Why Mitch McConnell Caved Again

The Republican leader’s decision to fold—again—on the debt ceiling arises from a position of political strength, not weakness.

A photograph of Mitch McConnell
Stefani Reynolds / Bloomberg / Getty

For the second time this fall, the Senate’s proud king of obstruction is caving to the Democrats.

Two months ago today, Mitch McConnell sent President Joe Biden a letter containing a warning so important that he repeated it three times in five paragraphs. The Senate Republican leader vowed that he would “not be a party to any future effort” to help Democrats lift the debt ceiling—a necessary step that Congress must take to avoid an economically damaging default. The two-page missive was the closest that the famously taciturn McConnell gets to firing off an angry tweet. He accused Senate Democrats of mismanagement, incompetence, and “childish behavior.” Their leadership was so feckless, he wrote, that McConnell had no choice but to rescue them from their own ineptitude and facilitate a temporary extension of federal borrowing authority. Never again, McConnell promised the president.

Yesterday, McConnell announced that, actually, he would once again be a party to exactly the same kind of effort. Republicans, he told reporters, would help Democrats raise the debt limit and avert a fiscal crisis. “I think this is in the best interest of the country,” McConnell said, “and I think it is in the best interest of Republicans.” To progressives blissfully uninitiated in the drudgery of congressional politics, McConnell’s fold might seem like cause for jubilation. The details of the GOP’s volte-face offered even more intrigue: To allow Democrats to raise the debt ceiling on their own with a simple majority vote, Republicans will agree to temporarily waive the Senate’s filibuster rules requiring 60 votes for passage. McConnell made clear that this would be a onetime exception, but he’s setting a precedent that raises tantalizing possibilities. If he was willing to cast off the filibuster for the debt ceiling, what other issues could Democrats force him to back down on? Might McConnell eventually relent on voting rights? On gun control?

Not likely. The Republican retreat from a debt-limit showdown was tactical, arising from a position of strength, not weakness. At the moment, Democrats are reeling. Biden’s approval rating is in the toilet; the GOP scored a major victory in last month’s elections in Virginia (and nearly an upset win in New Jersey). Democratic infighting has kept the president’s already-shrunken economic agenda stalled in the Senate. If Democrats are intent on hanging themselves before the midterms next year, McConnell has determined that his best move is to hand them a rope and get out of their way. “As he looks ahead to next year, he loves what he sees, and he doesn’t want to do anything to rock the boat,” Jim Manley, a former Democratic Senate aide and longtime McConnell observer, told me. “He wants to keep the focus on the Dem-on-Dem violence.”

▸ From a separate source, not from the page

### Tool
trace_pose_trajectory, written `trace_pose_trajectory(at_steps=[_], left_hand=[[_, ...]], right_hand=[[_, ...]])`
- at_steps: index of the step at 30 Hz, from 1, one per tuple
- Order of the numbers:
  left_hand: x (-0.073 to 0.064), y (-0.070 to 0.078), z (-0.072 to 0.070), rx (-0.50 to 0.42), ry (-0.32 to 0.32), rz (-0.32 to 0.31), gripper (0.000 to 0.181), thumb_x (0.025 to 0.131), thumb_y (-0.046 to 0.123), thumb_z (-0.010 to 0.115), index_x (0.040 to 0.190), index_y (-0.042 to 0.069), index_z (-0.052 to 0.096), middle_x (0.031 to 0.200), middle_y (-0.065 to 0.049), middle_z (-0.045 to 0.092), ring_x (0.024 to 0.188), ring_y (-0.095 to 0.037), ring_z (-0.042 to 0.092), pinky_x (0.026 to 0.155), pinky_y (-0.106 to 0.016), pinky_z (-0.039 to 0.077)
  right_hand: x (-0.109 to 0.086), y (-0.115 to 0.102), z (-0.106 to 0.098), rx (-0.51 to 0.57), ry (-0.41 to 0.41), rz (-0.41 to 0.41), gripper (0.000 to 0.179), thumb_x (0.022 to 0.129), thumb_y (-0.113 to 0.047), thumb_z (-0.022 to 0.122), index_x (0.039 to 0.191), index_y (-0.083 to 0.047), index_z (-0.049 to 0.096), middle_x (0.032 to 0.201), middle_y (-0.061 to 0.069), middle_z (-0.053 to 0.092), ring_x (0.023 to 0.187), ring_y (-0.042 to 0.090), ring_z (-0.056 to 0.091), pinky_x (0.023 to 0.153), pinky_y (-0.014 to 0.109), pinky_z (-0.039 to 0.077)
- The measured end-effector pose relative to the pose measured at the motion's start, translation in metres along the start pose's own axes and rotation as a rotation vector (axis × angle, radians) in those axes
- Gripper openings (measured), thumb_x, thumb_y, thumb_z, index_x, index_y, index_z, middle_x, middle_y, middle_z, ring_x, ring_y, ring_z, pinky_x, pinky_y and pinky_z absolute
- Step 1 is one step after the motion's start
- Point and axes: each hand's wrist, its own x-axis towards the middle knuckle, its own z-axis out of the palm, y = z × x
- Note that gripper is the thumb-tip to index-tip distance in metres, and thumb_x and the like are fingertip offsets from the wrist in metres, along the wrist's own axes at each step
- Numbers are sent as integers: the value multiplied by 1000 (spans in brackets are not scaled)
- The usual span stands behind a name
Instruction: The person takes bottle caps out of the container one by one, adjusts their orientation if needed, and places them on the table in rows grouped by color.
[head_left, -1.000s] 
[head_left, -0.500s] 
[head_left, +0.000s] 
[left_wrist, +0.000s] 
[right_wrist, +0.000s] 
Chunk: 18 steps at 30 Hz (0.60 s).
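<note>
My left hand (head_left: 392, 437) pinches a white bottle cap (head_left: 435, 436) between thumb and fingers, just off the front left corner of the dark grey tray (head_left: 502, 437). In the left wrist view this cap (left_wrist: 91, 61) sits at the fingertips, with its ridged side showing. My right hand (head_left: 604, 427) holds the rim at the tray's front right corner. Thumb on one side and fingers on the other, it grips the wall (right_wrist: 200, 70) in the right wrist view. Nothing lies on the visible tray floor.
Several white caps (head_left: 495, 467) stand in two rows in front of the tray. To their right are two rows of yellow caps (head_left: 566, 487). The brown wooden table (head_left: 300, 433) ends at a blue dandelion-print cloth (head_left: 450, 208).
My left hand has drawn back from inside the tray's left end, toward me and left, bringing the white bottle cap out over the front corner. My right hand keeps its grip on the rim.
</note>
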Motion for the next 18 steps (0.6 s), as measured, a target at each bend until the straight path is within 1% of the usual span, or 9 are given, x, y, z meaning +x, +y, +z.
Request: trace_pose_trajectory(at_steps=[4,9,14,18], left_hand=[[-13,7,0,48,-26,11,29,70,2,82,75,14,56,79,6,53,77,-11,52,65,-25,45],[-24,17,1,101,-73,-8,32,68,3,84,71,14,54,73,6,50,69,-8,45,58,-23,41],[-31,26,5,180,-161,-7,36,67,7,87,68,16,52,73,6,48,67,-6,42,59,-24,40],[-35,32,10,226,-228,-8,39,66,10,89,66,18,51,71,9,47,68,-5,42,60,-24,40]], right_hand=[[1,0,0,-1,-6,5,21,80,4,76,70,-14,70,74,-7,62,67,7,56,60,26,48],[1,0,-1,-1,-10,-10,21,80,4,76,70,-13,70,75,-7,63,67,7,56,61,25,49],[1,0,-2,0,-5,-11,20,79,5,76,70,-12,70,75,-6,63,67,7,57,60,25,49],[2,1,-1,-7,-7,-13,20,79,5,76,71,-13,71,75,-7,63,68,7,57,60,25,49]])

A protracted fight over the debt ceiling would risk economic fallout, but it would also allow Biden to shift attention away from his own struggles and back to the GOP, reminding voters about the party’s penchant for obstruction. McConnell is pursuing the same strategy by eschewing the creation of a detailed policy platform for 2022. He doesn’t want a Newt Gingrich–style “Contract With America” that Democrats could attack, preferring to keep the midterm campaign a referendum on Biden and his party.

The deal McConnell brokered with Majority Leader Chuck Schumer is structured so that Republicans can allow Democrats to raise the debt ceiling without voting for it themselves—“with as few fingerprints as possible,” as Manley put it. The actual mechanism, approved by the House last night, is buried so deeply in congressional arcana that a constituent demanding an explanation for the vote would end up so bored and confused that they’d regret they even asked.

McConnell’s handling of the debt limit has been far from flawless. He obtained no more concessions from Democrats than he could have extracted two months ago, when he made a threat that looks silly in hindsight. Nor does he have anything close to his entire caucus behind him. Egged on by former President Donald Trump—once again a dedicated McConnell foe—conservatives believe he’s letting Democrats off too easy. They want McConnell to do what he had previously promised, by forcing Democrats to use the complicated Senate procedure known as reconciliation to raise the debt limit entirely without GOP assistance. That would have required Democrats to take potentially dozens more difficult floor votes and use time they would rather spend confirming Biden nominees and working to pass the president’s Build Back Better Act.

McConnell has cultivated a reputation over the years as being Machiavellian; his then-risky move to block President Barack Obama’s nomination of Merrick Garland to the Supreme Court is often cited as evidence of his strategic wizardry. This is not one of those maneuvers. McConnell will struggle to get enough Republicans to help pass his plan in the Senate, and although it is surely good for the short-term economic stability of the country, its wisdom as a purely political tactic isn’t guaranteed. Democrats will gladly accept McConnell’s surrender on the debt ceiling, but it’s not much cause for celebration, because the broader victory—a return to the Senate majority—might yet be his.

Russell Berman is a staff writer at The Atlantic.